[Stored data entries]
--

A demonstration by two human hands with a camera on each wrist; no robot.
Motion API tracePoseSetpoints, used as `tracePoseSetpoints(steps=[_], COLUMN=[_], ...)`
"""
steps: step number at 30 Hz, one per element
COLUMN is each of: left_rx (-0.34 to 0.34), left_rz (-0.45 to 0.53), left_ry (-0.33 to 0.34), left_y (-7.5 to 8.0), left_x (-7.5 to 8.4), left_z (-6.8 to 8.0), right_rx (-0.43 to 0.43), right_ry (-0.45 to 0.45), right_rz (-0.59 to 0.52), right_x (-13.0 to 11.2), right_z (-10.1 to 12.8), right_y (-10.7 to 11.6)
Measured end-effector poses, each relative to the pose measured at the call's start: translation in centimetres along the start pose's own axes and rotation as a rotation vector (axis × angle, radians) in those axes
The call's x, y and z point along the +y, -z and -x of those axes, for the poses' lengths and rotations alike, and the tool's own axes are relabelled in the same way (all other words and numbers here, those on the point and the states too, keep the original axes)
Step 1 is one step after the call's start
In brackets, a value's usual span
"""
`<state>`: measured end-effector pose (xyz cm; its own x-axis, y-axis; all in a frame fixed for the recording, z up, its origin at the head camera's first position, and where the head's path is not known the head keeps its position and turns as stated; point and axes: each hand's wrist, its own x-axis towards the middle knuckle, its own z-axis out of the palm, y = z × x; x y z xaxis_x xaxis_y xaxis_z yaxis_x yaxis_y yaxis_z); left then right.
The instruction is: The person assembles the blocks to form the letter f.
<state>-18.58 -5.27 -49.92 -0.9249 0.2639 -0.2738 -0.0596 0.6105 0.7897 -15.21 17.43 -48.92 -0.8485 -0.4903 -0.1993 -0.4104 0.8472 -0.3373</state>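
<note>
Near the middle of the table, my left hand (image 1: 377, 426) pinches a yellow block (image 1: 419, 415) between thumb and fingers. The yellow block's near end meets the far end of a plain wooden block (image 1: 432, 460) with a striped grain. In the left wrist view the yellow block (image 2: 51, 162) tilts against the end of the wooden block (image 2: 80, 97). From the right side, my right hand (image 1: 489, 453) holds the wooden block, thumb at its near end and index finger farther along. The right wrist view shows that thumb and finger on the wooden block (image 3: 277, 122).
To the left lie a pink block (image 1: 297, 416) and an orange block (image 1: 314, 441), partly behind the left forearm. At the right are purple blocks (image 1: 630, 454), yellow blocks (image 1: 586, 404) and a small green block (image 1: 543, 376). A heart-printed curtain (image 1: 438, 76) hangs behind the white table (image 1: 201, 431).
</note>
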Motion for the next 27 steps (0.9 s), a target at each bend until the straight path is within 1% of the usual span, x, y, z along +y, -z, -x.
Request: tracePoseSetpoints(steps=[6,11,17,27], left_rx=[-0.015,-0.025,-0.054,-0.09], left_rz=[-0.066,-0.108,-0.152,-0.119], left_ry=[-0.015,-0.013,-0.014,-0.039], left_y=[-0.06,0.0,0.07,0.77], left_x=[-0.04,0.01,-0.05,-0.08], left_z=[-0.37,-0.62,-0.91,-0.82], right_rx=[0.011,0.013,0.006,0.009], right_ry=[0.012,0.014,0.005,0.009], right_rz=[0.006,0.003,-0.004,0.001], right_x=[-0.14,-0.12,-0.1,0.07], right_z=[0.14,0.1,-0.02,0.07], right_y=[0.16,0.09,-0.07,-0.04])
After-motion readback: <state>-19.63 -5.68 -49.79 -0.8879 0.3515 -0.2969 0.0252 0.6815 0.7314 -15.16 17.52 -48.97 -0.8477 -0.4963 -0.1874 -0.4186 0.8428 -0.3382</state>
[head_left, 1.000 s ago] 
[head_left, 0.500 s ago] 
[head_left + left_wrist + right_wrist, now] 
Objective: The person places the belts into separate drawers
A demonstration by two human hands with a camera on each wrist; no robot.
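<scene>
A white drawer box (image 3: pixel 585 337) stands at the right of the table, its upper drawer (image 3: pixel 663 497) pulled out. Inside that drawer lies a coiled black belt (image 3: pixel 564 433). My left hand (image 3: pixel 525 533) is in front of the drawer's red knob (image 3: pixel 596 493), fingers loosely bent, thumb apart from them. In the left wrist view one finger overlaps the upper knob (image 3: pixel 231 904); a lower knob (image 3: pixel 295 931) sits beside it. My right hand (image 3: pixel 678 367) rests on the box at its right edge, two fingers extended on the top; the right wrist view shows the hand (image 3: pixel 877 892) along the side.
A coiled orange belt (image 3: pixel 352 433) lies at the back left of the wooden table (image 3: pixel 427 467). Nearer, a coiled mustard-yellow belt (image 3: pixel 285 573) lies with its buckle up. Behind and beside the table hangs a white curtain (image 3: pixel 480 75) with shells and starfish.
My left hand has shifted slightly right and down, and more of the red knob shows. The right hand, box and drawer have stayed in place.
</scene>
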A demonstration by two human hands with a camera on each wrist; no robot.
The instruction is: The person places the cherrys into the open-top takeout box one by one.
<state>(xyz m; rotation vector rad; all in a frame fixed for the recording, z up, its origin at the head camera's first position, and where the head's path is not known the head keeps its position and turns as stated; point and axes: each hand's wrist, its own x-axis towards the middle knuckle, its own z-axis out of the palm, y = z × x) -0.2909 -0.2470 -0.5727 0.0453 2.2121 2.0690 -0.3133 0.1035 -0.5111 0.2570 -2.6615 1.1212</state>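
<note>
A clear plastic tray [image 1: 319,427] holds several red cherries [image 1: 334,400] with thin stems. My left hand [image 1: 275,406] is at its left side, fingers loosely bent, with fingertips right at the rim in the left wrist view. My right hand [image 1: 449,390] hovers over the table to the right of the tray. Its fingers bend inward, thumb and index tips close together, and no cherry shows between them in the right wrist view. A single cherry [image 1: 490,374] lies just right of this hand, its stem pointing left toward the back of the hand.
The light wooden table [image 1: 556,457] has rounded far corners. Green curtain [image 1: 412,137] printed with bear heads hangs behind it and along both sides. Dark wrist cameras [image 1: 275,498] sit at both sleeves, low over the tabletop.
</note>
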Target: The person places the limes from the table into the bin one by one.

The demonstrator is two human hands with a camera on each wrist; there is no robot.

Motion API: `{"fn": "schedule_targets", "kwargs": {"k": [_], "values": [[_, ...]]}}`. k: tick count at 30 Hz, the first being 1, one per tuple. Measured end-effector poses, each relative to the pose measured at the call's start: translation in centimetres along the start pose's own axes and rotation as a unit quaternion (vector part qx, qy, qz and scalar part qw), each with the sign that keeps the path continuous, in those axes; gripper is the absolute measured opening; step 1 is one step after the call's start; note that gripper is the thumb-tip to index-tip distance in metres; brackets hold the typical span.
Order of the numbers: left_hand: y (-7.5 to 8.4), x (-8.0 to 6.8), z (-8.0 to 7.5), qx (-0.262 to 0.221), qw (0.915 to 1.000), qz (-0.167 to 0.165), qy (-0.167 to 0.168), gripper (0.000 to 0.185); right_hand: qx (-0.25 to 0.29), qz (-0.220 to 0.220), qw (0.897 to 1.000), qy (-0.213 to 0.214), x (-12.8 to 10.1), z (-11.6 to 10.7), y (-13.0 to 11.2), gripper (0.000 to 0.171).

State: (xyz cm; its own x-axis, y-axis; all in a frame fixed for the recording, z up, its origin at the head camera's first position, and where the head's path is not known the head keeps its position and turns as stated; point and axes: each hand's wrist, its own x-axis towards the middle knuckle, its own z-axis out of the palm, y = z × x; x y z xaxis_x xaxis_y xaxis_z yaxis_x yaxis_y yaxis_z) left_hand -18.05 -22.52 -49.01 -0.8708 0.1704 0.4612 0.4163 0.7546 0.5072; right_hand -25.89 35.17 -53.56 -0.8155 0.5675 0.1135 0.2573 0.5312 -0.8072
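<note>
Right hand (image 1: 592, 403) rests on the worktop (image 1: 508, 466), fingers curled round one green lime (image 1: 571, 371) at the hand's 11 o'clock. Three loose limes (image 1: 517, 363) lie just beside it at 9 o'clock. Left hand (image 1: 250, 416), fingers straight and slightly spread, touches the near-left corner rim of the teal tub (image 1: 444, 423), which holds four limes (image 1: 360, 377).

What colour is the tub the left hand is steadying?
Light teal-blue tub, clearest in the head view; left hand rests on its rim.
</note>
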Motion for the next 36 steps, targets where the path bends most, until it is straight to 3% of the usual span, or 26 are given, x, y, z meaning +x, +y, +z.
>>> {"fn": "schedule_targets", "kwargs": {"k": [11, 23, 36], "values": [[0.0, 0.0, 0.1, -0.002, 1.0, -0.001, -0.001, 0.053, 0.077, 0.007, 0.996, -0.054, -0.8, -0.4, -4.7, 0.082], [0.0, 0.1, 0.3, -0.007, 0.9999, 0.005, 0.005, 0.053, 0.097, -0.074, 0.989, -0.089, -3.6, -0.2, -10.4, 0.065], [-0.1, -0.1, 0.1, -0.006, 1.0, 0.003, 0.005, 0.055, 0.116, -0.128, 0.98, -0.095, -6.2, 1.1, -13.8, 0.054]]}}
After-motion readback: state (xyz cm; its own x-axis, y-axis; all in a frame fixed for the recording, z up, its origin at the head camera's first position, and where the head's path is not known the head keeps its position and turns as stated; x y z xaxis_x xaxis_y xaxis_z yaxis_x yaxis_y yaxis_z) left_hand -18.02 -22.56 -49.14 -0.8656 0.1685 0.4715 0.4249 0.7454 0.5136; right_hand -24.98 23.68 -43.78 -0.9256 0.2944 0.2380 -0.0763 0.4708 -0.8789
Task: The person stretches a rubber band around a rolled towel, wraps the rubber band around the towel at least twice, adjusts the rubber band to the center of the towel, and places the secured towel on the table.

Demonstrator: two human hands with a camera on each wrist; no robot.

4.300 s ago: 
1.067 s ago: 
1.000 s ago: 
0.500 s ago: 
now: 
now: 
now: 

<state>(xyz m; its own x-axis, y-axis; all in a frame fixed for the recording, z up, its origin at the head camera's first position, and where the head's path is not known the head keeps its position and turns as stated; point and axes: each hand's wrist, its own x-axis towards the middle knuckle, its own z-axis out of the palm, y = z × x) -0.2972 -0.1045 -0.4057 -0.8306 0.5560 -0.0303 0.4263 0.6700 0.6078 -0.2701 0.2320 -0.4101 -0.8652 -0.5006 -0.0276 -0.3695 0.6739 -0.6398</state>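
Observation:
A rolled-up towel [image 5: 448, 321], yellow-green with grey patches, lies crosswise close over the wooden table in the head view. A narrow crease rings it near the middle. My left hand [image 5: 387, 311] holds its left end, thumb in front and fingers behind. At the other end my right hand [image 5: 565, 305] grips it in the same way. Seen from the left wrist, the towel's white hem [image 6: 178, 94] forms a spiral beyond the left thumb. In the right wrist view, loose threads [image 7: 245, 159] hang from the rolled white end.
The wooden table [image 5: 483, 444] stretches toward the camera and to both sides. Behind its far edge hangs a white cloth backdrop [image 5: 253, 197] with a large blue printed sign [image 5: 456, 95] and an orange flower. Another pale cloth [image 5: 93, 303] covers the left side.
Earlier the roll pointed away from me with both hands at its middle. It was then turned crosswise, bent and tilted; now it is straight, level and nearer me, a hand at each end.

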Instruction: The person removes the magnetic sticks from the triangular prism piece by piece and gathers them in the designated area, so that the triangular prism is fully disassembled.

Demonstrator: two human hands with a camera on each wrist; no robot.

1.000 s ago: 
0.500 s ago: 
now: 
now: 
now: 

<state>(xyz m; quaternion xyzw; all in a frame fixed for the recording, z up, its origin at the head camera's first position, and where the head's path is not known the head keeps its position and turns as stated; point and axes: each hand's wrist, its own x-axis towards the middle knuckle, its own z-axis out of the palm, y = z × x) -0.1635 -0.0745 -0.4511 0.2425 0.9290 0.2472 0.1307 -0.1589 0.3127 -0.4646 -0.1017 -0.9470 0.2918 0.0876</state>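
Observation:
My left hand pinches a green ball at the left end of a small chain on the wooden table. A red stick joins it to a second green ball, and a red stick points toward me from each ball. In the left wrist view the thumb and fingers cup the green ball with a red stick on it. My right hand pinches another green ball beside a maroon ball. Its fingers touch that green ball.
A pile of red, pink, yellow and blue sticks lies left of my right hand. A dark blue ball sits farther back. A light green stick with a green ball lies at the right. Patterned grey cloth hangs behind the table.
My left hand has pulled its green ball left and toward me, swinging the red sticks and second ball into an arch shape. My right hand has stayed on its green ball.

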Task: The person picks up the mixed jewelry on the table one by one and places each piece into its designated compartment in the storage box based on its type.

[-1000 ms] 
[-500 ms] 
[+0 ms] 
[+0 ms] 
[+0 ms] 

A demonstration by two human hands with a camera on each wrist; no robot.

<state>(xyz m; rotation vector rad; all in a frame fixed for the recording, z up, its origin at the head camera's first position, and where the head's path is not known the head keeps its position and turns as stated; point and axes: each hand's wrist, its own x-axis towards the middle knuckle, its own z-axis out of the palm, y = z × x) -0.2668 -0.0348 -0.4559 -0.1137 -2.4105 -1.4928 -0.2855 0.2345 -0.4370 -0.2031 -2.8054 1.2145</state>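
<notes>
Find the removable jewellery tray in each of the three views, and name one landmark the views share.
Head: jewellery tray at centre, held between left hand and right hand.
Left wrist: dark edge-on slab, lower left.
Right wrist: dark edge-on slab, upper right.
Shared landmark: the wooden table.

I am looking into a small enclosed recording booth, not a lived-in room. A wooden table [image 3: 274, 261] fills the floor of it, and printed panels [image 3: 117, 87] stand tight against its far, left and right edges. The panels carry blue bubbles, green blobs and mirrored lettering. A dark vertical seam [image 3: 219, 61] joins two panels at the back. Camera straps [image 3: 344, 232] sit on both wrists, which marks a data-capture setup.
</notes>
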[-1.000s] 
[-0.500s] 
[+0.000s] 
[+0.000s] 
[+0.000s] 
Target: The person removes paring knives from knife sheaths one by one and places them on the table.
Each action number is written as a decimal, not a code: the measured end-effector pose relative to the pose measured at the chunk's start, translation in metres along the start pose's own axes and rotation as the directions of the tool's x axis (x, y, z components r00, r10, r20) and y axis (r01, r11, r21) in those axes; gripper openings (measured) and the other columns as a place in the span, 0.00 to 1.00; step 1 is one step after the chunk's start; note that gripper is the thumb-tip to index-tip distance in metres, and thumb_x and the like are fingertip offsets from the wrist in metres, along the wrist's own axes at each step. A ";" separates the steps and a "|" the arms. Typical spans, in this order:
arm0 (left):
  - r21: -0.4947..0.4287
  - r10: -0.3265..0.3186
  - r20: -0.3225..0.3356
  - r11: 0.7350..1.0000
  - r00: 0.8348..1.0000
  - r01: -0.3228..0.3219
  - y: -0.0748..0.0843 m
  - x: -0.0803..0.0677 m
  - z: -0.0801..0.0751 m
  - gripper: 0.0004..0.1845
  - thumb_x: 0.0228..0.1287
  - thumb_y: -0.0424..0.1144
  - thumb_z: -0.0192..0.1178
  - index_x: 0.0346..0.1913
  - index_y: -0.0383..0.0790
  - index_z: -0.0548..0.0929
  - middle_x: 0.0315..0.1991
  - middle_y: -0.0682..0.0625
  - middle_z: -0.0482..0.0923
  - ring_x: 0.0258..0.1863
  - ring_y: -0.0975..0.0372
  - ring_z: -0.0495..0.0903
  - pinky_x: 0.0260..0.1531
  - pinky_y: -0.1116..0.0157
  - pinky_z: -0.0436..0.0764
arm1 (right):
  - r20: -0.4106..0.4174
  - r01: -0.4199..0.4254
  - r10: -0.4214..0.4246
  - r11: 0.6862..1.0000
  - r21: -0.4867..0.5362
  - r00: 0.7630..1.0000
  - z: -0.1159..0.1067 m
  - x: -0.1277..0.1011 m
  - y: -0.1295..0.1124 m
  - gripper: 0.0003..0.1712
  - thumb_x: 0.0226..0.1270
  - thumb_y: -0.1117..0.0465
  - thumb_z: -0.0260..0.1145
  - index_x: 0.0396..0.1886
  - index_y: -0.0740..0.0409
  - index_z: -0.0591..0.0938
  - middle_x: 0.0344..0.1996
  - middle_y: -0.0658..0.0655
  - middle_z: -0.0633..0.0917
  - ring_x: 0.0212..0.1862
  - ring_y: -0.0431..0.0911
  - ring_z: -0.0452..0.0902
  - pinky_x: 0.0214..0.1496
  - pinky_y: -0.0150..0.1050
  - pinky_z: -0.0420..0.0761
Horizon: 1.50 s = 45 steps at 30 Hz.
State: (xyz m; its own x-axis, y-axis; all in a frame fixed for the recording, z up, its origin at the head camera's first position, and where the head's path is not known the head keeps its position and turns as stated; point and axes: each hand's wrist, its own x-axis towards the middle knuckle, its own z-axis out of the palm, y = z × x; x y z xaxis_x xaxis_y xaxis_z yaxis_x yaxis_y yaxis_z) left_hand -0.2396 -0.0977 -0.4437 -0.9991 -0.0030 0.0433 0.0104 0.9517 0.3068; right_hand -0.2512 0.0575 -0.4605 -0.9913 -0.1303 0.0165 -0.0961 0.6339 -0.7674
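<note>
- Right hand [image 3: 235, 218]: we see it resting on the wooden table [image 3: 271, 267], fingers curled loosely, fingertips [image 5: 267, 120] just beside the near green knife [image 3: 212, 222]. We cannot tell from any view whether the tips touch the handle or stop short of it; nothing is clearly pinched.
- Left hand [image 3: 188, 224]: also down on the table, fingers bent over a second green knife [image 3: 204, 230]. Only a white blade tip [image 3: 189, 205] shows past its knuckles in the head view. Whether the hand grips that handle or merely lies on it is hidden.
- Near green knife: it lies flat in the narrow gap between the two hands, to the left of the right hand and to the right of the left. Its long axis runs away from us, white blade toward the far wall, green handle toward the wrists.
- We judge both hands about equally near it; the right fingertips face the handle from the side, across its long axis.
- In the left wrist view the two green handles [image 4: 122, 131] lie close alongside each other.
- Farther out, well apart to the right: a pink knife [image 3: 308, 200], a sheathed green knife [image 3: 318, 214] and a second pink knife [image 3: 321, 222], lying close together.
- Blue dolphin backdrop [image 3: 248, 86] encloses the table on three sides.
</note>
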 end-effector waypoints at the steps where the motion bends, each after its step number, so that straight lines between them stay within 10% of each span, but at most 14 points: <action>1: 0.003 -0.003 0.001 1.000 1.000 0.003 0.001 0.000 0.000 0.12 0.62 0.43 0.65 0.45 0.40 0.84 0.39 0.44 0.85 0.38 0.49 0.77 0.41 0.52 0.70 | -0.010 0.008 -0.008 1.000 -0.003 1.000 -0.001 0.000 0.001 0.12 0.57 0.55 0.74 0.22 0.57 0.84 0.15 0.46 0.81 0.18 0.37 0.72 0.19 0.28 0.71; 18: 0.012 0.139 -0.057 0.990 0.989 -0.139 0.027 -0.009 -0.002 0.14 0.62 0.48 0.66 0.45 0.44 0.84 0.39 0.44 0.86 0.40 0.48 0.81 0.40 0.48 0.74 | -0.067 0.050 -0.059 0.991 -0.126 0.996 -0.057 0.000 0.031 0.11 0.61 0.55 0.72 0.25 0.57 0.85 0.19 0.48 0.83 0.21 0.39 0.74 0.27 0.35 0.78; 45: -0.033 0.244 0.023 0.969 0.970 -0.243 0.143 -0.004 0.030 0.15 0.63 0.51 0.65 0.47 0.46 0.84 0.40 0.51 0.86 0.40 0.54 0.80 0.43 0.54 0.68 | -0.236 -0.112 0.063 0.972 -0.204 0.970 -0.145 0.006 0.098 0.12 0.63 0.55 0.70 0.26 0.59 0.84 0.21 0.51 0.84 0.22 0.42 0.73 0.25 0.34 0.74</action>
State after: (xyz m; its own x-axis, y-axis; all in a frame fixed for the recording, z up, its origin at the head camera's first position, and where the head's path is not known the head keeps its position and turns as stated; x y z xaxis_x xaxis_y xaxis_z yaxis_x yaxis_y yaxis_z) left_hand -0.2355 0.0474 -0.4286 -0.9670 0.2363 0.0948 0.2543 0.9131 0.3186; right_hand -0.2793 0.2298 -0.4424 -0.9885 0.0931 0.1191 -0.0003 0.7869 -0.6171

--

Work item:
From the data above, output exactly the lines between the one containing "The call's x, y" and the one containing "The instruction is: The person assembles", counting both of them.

Result of the task:
The call's x, y and z point along the +y, -z and -x of those axes, for the poses' lengths and rotations alike, and the tool's own axes are relabelled in the same way (all other words and numbers here, those on the point and the states too, keep the original axes)
Step 1 is one step after the call's start
In brackets, a value's usual span
"""
`<state>`: measured end-effector pose (xyz cm; its own x-axis, y-axis; all in a frame fixed for the recording, z up, its origin at the head camera's first position, and where the head's path is not known the head keeps its position and turns as stated; point and axes: each hand's wrist, its own x-axis towards the middle knuckle, its own z-axis out of the palm, y = z × x; x y z xaxis_x xaxis_y xaxis_z yaxis_x yaxis_y yaxis_z); left then right.
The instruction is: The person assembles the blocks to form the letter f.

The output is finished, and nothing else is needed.